:: WORK TO BE COMPLETED ::
Although the entries hold pictures, only their words are printed back, exactly as given.

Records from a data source
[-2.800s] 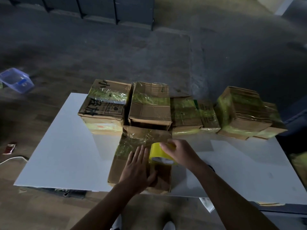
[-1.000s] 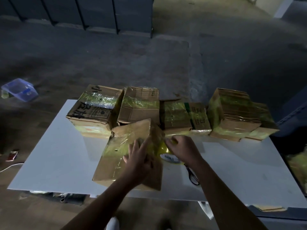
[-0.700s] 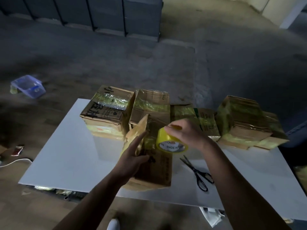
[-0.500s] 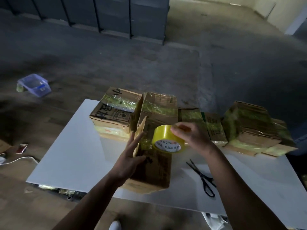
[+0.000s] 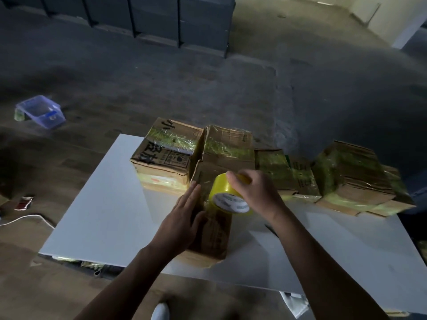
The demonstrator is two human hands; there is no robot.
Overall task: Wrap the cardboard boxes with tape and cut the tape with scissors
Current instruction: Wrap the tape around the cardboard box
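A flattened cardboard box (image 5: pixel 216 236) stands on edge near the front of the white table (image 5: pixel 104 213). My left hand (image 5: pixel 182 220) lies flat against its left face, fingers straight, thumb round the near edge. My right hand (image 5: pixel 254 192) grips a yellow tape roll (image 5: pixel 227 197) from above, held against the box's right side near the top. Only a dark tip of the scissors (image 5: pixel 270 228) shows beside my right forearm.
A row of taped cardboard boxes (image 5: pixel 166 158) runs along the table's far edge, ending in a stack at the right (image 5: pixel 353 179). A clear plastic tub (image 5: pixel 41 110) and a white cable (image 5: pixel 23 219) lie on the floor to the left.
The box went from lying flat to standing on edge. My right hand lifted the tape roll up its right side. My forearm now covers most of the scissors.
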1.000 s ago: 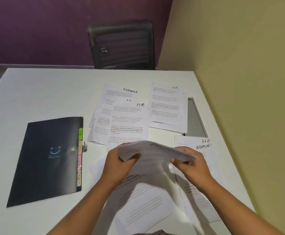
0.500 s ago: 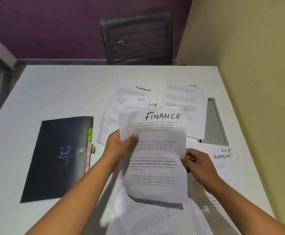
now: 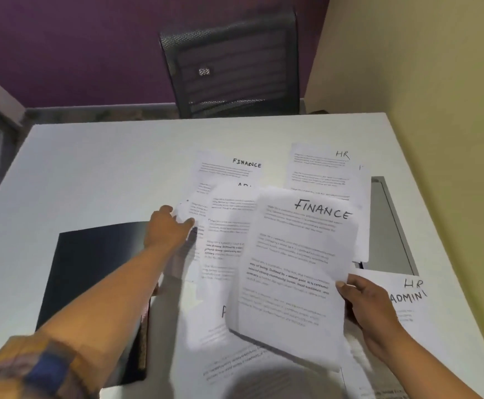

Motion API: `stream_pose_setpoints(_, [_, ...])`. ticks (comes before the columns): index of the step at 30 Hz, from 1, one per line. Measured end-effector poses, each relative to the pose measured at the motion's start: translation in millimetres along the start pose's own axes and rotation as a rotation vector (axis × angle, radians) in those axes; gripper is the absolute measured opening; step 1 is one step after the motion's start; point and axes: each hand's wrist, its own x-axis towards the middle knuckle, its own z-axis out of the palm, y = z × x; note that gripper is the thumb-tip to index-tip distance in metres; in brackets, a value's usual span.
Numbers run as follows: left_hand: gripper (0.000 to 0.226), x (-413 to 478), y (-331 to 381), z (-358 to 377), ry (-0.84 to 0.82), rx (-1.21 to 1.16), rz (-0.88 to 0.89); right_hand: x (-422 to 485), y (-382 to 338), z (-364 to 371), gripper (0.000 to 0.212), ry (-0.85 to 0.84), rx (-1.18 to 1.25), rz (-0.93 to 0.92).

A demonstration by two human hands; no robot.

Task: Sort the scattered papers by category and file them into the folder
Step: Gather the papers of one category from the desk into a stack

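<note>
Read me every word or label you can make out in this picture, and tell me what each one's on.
"FINANCE": held sheet in the right hand.
"FINANCE": far sheet on the table.
"HR": far right sheet.
"HR", "ADMINI": paper beside the right hand.
"AD", cut off: an overlapped sheet.
Printed paragraphs: too blurred to read.

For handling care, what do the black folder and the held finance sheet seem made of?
Black folder: probably plastic, smooth, semi-gloss; a pale sheen crosses its cover. FINANCE sheet: thin matte white paper; it curls where the right hand pinches its edge.
</note>
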Motion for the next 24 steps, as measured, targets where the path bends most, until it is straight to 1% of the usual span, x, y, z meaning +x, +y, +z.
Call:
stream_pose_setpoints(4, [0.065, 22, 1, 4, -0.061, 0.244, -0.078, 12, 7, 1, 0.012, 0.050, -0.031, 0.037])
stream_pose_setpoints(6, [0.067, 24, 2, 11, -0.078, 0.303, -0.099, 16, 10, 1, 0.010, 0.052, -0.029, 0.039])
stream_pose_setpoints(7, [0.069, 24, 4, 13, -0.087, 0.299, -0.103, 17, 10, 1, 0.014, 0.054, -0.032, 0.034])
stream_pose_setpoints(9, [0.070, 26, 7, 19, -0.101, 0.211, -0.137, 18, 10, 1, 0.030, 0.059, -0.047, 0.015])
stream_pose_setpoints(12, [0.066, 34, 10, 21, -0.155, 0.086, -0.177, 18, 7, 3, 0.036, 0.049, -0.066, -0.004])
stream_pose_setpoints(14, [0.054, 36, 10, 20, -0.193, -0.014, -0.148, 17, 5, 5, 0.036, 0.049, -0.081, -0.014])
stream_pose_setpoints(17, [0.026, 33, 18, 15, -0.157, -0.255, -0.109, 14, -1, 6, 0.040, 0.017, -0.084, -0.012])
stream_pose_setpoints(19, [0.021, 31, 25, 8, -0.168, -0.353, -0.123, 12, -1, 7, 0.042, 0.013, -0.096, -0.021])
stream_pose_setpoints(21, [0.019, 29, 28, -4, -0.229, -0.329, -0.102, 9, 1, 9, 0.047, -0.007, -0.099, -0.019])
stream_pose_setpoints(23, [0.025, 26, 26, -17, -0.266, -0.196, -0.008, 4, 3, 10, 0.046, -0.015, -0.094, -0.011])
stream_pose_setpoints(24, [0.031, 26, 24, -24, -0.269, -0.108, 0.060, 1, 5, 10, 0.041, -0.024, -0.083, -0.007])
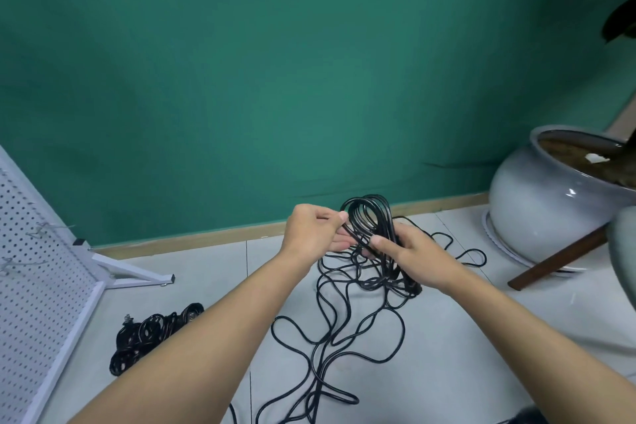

:: ANSWER TO THIS PROBLEM ::
[-2.800s] 
[-1.000s] 
[-0.700s] 
[-0.500s] 
[+0.000s] 
The demonstrator is two human hands; there is no robot.
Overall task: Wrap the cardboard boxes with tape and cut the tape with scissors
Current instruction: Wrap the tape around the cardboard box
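A flattened cardboard box (image 5: pixel 216 236) stands on edge near the front of the white table (image 5: pixel 104 213). My left hand (image 5: pixel 182 220) lies flat against its left face, fingers straight, thumb round the near edge. My right hand (image 5: pixel 254 192) grips a yellow tape roll (image 5: pixel 227 197) from above, held against the box's right side near the top. Only a dark tip of the scissors (image 5: pixel 270 228) shows beside my right forearm.
A row of taped cardboard boxes (image 5: pixel 166 158) runs along the table's far edge, ending in a stack at the right (image 5: pixel 353 179). A clear plastic tub (image 5: pixel 41 110) and a white cable (image 5: pixel 23 219) lie on the floor to the left.
The box went from lying flat to standing on edge. My right hand lifted the tape roll up its right side. My forearm now covers most of the scissors.
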1.000 s ago: 
0.500 s ago: 
now: 

Motion API: `stream_pose_setpoints(_, [_, ...])`. ticks (comes before the columns): index of the step at 30 Hz, from 1, one per line. Measured end-effector poses, each relative to the pose measured at the motion's start: translation in millimetres along the start pose's own axes and rotation as a rotation vector (axis × angle, radians) in those axes; gripper is the absolute measured opening; step 1 is one step after the motion's start; point and axes: each hand's wrist, its own x-axis towards the middle knuckle, its own z-axis out of the palm, y = z × x; note that gripper is the thumb-tip to index-tip distance in metres; in brackets, a value's usual span.
Numbers run as follows: left_hand: gripper (0.000 to 0.226), x (-413 to 478), y (-331 to 381), z (-358 to 377), ry (-0.84 to 0.82), rx (-1.21 to 1.16), rz (-0.88 to 0.89); right_hand: x (-422 to 485), y (-382 to 338), z (-364 to 371), gripper (0.000 to 0.212), ry (-0.85 to 0.84), rx (-1.18 to 1.25), rz (-0.93 to 0.92).

A demonstration by two human hands; no robot.

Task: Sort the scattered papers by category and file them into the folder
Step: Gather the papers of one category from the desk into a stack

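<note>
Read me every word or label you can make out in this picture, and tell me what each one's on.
"FINANCE": held sheet in the right hand.
"FINANCE": far sheet on the table.
"HR": far right sheet.
"HR", "ADMINI": paper beside the right hand.
"AD", cut off: an overlapped sheet.
Printed paragraphs: too blurred to read.

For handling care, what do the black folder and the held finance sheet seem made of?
Black folder: probably plastic, smooth, semi-gloss; a pale sheen crosses its cover. FINANCE sheet: thin matte white paper; it curls where the right hand pinches its edge.
</note>
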Motion for the next 24 steps, as measured, targets where the path bends most, until it is straight to 1% of the usual span, x, y, z meaning +x, +y, +z.
Call:
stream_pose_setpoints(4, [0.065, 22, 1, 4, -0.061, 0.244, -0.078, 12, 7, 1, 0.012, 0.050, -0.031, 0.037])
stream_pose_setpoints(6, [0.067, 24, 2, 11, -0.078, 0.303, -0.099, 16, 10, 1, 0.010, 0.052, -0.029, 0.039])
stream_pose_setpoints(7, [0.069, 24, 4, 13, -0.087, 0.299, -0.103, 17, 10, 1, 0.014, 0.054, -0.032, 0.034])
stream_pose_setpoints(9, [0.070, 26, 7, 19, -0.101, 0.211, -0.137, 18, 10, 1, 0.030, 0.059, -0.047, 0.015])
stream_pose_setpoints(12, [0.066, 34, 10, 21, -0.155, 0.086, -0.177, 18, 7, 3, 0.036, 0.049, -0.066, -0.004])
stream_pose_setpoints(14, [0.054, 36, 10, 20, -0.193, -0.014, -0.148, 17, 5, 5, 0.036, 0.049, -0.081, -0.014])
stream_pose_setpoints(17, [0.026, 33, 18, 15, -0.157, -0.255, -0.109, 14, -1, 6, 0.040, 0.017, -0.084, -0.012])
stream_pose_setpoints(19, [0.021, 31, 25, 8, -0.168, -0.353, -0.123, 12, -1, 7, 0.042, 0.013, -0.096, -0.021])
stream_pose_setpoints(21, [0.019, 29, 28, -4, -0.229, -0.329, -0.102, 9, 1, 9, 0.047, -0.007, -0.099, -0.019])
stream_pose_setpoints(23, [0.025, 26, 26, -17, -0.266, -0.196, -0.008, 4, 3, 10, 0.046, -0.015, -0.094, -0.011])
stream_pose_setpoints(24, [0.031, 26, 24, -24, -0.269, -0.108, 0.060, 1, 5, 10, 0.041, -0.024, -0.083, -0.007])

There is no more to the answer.